Stevo Pendarovski threatened the European Union with a new migrant crisis unless it allows Macedonia to open accession talks in June.

In a shocking interview with the Wall Street Journal, Pendarovski deploys a “this is not a threat, but” statement regarding the border with Greece, which Macedonia has closed shut and policed carefully since 2015.

I don’t want this to sound like a threat, but a new migration crisis will start, Pendarovski told the Wall Street Journal, if EU leaders don’t approve the opening of accession talks.

Despite the humiliating name change, which was supposed to put veto threats to rest, Macedonia still faces losing the promised opening of accession talks in June. Where Greece backed down, France and the Netherlands stepped up and raised objections about Macedonia’s readiness to open the talks. Inability to deliver on a key promise to the electorate is expected to cost the Government badly, and has raised tensions in Skopje, but still nobody expected Pendarovski to issue such a threat.

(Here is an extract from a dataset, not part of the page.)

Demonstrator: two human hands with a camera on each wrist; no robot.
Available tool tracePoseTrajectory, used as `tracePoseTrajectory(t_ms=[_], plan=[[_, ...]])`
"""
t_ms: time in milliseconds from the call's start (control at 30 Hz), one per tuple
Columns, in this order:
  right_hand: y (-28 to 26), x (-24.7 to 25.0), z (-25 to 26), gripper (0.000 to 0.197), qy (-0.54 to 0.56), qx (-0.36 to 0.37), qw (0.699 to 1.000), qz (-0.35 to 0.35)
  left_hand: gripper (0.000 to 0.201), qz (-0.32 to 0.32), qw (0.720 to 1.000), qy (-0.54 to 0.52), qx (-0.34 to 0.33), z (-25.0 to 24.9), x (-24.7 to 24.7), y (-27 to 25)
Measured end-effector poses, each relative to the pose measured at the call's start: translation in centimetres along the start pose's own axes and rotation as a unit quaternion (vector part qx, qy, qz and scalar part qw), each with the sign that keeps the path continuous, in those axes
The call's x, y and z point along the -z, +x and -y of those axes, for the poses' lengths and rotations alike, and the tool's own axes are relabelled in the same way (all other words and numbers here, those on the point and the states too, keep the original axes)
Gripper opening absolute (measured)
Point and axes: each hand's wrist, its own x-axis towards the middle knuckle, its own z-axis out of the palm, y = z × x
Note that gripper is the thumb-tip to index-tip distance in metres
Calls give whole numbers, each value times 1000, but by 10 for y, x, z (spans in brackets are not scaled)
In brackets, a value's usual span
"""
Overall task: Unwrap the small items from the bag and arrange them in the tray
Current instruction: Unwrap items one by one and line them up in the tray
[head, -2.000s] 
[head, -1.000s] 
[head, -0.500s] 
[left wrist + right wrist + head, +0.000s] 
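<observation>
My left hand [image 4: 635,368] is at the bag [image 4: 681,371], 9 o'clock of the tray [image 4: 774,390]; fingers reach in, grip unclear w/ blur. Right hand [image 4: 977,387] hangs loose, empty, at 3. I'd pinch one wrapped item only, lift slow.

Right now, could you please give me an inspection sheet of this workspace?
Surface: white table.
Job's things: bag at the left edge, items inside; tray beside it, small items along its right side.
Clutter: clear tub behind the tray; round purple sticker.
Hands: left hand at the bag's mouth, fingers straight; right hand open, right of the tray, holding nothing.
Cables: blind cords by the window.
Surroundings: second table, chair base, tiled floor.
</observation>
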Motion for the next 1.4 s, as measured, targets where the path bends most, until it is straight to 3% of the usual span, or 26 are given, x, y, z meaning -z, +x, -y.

Even staunch supporters of Zaev and Pendarovski, like British Balkans commentator James Ker Lindsay described the statement as a “grim warning”. Andreja Bogdanovski from the University of Buckingham tweeted that it was a “surprisingly bad start of Pendarovski”.

Pendarovski also warned that Macedonians, including criminals from Macedonia, would flock to the EU unless the accession talks begin soon.

Many of the young people are still here waiting for a positive signal, but if Europe is hesitating then many will go to Europe, including the criminals, of course, Pendarovski added.

Pendarovski’s statement comes as local media are reporting that he is considering adding Mersiha Smailovik, the most outspoken supporter of open borders in Macedonia, to his office. Smailovik works for the Legis organization, which is dedicated to promoting open borders policies in Macedonia. If her appointment goes through, it would signal a significant shift in policy compared to President Gjorge Ivanov, who worked with the Nikola Gruevski Government to declare a crisis situation allowing him to deploy the army and eventually close the border in 2016.

Threatening the EU with opening the spigot is not an unknown tactic. Greek Defense Minister Panos Kammenos tried it in 2015, when he famously told the EU that, unless it approves of the latest round of debt servicing for Greece, “they should know that the migrants will get papers to go to Berlin…, and it will be even worse for Berlin if in that wave of millions of economic migrants there will be some jihadists of the Islamic State too”.